Here's an idea, what about populating the data store by POST-ing the objects one by one? I mean, like the posts in a blog. You write a class that generates and persists the data, and then you Curl the url with the data, one by one. Slow, but it may work?
How to upload data with the bulk loader is described here. It's not supported directly in Java yet, but that doesn't have to stop you - just do the following:
Create an app.yaml that looks something like this:
application: myapp
version: upload
runtime: python
api_version: 1
handlers:
- url: /remote_api
script: $PYTHON_LIB/google/appengine/ext/remote_api/handler.py
login: admin
Make sure the application name is the same as your Java app's, and the version is not the same as the version you're using for Java. Upload this 'empty' app using appcfg.py.
Now, follow the directions for bulk loading in the page linked to above. When it comes time to run the tool, specify the server address with --server=upload.latest.myapp.appspot.com .
Since multiple versions of the same app share the same datastore - even across runtimes - the data uploaded with the Python version will be accessible to the Java one.
There is documentation on the datastore here.
I can't see anything about a raw data-porting service but if you can extract the data from your MySQL database into text files, then it should be relatively easy to write a script to import it into the app engine's data store using the persistence frameworks provided by it.
Your script would take your raw data, convert into a (Java) object model and imprt those Java objects into the store.
Migrating an application to Googles App Engine I think would be quite some task. As you have seen the App Engine does not have a relational database instead it uses BigTable. This will likely involve exporting it to Java objects (serialized in some way) and the inserting them.
You say "fake" objects in your post but I as you will have to use Java objects anyway I don't think they would be fake unless you plan on using one set of objects for the migration and a new set for the application.

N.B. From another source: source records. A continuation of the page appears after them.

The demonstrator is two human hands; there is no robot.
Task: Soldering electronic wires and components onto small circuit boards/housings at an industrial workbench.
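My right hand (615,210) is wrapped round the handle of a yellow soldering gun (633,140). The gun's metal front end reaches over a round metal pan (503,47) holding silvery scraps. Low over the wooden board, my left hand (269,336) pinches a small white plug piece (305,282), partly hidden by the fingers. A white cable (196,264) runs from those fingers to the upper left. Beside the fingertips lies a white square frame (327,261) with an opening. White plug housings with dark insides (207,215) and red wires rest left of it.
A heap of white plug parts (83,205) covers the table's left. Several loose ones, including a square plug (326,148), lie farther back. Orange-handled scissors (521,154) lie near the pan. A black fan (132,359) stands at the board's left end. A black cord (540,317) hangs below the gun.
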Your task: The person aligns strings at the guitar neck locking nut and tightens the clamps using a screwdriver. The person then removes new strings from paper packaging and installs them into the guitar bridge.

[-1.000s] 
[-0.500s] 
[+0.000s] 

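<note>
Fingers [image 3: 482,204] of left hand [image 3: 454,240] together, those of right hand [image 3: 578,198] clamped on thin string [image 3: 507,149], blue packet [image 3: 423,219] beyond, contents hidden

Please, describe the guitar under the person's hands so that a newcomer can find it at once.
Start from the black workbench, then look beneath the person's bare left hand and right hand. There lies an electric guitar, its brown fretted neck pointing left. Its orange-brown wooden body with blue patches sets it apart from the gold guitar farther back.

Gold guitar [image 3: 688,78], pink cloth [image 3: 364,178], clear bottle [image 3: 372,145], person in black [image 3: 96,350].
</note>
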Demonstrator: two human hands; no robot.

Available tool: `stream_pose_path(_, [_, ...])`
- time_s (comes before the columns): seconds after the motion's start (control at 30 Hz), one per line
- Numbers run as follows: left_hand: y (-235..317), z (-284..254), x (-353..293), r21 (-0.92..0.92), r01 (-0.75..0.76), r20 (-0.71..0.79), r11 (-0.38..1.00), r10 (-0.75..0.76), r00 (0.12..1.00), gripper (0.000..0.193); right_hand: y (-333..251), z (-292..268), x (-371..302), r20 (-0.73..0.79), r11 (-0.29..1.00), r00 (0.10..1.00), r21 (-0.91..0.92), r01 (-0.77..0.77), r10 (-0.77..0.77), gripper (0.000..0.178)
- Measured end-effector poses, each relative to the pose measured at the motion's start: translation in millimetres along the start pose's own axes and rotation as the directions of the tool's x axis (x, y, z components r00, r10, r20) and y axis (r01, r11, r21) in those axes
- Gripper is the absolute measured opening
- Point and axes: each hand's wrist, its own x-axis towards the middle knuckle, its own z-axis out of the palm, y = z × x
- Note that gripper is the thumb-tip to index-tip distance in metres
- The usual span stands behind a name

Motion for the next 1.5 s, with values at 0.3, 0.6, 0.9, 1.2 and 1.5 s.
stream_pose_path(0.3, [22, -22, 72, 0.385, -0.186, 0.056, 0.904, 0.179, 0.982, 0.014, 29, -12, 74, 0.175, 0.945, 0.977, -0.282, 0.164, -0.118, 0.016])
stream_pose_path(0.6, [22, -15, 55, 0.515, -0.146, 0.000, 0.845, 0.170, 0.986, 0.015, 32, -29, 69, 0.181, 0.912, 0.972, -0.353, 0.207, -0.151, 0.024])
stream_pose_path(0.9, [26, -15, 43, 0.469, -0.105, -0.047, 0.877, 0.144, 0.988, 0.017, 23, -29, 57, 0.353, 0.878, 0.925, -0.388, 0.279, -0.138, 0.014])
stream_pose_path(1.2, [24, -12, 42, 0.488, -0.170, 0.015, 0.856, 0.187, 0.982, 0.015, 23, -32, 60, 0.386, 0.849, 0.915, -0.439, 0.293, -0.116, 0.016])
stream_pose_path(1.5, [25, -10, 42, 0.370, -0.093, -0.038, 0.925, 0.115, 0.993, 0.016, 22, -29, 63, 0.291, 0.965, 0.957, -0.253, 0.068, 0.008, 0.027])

There is no (good) general answer to the question of how to port a relational application to the GAE datastore, because the notion of "data" is incompatible between the two. Relational databases are all about the schema. GAE doesn't even have one. It's a schemaless persistent object datastore with very specific APIs. The environment is great for certain types of apps if you're developing from scratch, but it's pretty tricky to port to.
That said, you can import CSV files, as Nick explains, which you should be able to export from MySQL fairly easily. GAE supports Java and Python "at the same time" using the versions mechanism. So you can set up your data store in Python, and then run against it for your application in Java. (A Java version of the bulk loader is under development.)